I’ve recently been working to obtain some publicly available data from a few websites who list many projects. As part of that work, I wrote a small simple HTML crawler that identifies all links in a given html page and navigates to them downloading their HTML content. Writing this crawler took me roughly a day of development in Ruby and is not very interesting in itself.

The results of crawling through a website, however, are very interesting. Crawling is a great way to identify every page in your website that a user navigating can find. It is, in no way, a way to ensure ONLY the pages you want are available.
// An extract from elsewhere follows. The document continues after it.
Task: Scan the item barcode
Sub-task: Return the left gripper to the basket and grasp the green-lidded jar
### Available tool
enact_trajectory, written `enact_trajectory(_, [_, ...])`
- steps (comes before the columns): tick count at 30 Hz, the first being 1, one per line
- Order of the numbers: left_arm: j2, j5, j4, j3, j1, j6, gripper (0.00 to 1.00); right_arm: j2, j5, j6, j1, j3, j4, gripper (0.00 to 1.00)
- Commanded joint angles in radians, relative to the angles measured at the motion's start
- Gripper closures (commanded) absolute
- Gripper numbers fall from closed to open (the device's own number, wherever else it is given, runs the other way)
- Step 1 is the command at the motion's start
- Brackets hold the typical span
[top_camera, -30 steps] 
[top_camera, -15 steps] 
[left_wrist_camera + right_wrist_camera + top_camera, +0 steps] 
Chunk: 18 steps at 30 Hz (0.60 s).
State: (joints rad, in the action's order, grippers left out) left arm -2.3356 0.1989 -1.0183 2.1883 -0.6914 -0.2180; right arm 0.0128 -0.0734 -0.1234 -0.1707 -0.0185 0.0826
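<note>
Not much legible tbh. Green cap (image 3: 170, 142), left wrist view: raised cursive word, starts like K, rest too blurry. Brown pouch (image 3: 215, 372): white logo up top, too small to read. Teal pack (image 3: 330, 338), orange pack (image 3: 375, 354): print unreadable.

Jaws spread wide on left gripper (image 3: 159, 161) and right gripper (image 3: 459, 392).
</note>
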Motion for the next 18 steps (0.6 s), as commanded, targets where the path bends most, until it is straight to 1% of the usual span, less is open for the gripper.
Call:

But it can give you valuable information about what information can be publicly accessed, through which route and, in some cases, what information was meant to be accessible but was not.
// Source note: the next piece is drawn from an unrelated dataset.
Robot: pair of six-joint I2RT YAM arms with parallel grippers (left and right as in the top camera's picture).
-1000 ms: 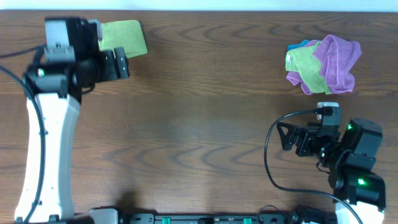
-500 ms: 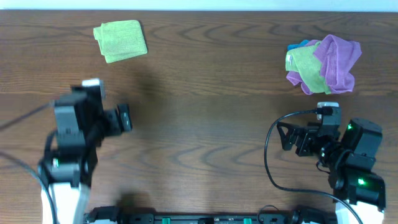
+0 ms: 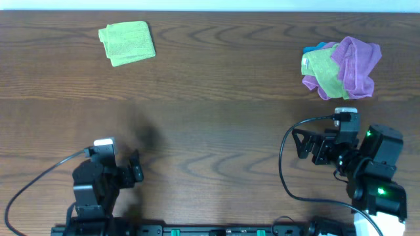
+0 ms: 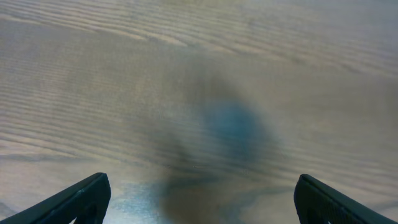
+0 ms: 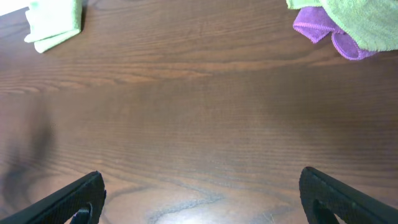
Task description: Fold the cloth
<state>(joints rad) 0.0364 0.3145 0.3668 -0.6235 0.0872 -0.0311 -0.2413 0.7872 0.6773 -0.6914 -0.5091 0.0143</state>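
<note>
The lime-green cloth (image 3: 127,43) lies folded into a small rectangle at the far left of the table; it also shows at the top left of the right wrist view (image 5: 55,22). My left gripper (image 3: 135,167) is open and empty near the front left edge, far from the cloth; its wrist view shows only blurred bare wood between the fingers (image 4: 199,202). My right gripper (image 3: 303,145) is open and empty at the front right, over bare wood (image 5: 200,199).
A bunched pile of a purple cloth (image 3: 356,67) and a duller olive-green cloth (image 3: 320,68) with a bit of blue sits at the far right; its edge shows in the right wrist view (image 5: 348,25). The table (image 3: 216,118) is dark wood.
My left arm has pulled back from beside the cloth at the far left to the front edge of the table. The cloth stays folded where it was. The right arm has not moved.
</note>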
If you ever had someone report to you that you’re website includes a link that isn’t working, a famous 404, you should definitively be thinking about putting in place a way to run a crawler against your staging environment (or similar) on every commit or, at least, on every deploy to that pre-production environment. Your test could be as simple as:



describe Application do

  it 'should not include any link that leads to a 404 url' do

    expect(Crawler.new(Application.new).errors).to_not include(‘404’)

  end

end

Note that test is an end-to-end test and it will be slow because it exercises all the pages of your web-application. As such, it should not be run before we have some degree of confidence that the application is working. For now, if you can’t afford to write such code or need a compelling argument to spend some time on it, I found a website which offers to run similar crawlers to report dead links. It is not really set up as a service that you could easily integrate into your CI/CD application but clearly there is an opportunity here.